▶ **Your task**: Your task is to output the listing exactly, leaving every image out.

_ _ _ _ _ _ _

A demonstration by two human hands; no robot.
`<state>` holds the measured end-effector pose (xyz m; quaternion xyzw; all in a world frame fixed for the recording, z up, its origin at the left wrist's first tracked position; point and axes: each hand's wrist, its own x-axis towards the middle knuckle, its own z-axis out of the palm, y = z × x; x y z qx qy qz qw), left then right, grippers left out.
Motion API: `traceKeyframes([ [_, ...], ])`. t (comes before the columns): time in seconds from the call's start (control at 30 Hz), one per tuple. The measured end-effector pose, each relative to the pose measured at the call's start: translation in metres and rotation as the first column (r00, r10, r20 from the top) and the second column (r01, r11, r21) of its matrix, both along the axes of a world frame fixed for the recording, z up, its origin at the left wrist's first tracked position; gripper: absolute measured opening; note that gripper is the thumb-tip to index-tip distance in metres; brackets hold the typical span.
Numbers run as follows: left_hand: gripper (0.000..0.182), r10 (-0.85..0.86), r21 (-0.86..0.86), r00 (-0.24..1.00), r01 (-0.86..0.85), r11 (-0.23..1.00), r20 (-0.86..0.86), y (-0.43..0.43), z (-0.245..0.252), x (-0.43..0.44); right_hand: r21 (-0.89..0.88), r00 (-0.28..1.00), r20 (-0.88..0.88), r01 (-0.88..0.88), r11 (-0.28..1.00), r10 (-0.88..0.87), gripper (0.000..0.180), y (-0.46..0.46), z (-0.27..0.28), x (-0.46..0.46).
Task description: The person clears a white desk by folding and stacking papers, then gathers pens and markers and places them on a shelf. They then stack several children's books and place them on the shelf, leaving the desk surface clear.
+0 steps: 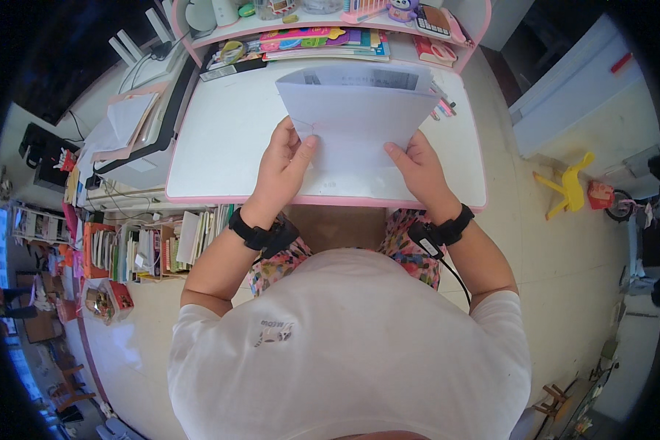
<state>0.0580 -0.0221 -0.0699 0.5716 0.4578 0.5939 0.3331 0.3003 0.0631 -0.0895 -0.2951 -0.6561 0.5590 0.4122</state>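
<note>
A folded stack of white paper sheets (pixel 357 118) is held up over the white desk (pixel 220 143) with the pink edge. My left hand (pixel 289 159) grips its lower left side, thumb on the near face. At the lower right side, my right hand (pixel 418 165) pinches the sheets the same way. Dark print shows on an inner sheet along the top opening, and the near face bears a faint line or mark at its left. Several pens or markers (pixel 444 104) lie on the desk just right of the paper, partly hidden by it.
Behind the paper stands a pink-edged desk shelf (pixel 330 22) holding books (pixel 330 47), a calculator (pixel 433 22) and pink scissors (pixel 444 53). A printer (pixel 143 157) with papers on top is left of the desk. A yellow stool (pixel 569 184) stands on the floor at right.
</note>
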Motion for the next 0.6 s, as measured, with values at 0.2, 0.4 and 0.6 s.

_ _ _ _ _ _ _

▶ **Result for this exercise**:
A demonstration by two human hands; no robot.
`<state>` holds the measured end-effector pose (xyz m; quaternion xyzw; all in a world frame fixed for the recording, z up, its origin at the left wrist's first tracked position; point and axes: each hand's wrist, its own x-axis towards the middle knuckle, its own z-axis out of the palm, y = z × x; x y z qx qy qz qw), left then right, grippers left out.
Motion API: `traceKeyframes([ [_, ...], ])`. t (comes before the columns): time in seconds from the call's start (control at 30 Hz), one per tuple. The measured end-effector pose, each relative to the pose measured at the call's start: translation in metres and rotation as the first column (r00, r10, r20 from the top) and the second column (r01, r11, r21) of its matrix, both along the axes of a world frame fixed for the recording, z up, its origin at the left wrist's first tracked position; gripper: absolute measured opening; note that gripper is the thumb-tip to index-tip distance in metres; brackets hold the typical span.
Numbers run as follows: left_hand: gripper (0.000..0.182), r10 (-0.85..0.86), r21 (-0.86..0.86), r00 (-0.24..1.00), r01 (-0.86..0.85), r11 (-0.23..1.00), r20 (-0.86..0.86), y (-0.43..0.43), z (-0.245..0.252), x (-0.43..0.44); right_hand: r21 (-0.89..0.88), r00 (-0.28..1.00), r20 (-0.88..0.88), r01 (-0.88..0.88), r11 (-0.28..1.00), r10 (-0.88..0.87), gripper (0.000..0.180), y (-0.46..0.46), z (-0.27..0.28), x (-0.46..0.46).
Task description: The person clears a white desk by folding and stacking papers, then gathers pens and markers and places them on a shelf. They then stack several children's books and place them on the shelf, leaving the desk surface clear.
+0 steps: 
<state>0.0580 -0.0221 -0.0699 0.5716 0.4578 0.5939 0.3331 0.3003 0.0631 -0.0895 -0.2951 -0.6561 0.5590 0.4122</state>
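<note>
A folded stack of white paper sheets (pixel 357 118) is held up over the white desk (pixel 220 143) with the pink edge. My left hand (pixel 289 159) grips its lower left side, thumb on the near face. At the lower right side, my right hand (pixel 418 165) pinches the sheets the same way. Dark print shows on an inner sheet along the top opening, and the near face bears a faint line or mark at its left. Several pens or markers (pixel 444 104) lie on the desk just right of the paper, partly hidden by it.
Behind the paper stands a pink-edged desk shelf (pixel 330 22) holding books (pixel 330 47), a calculator (pixel 433 22) and pink scissors (pixel 444 53). A printer (pixel 143 157) with papers on top is left of the desk. A yellow stool (pixel 569 184) stands on the floor at right.
</note>
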Motion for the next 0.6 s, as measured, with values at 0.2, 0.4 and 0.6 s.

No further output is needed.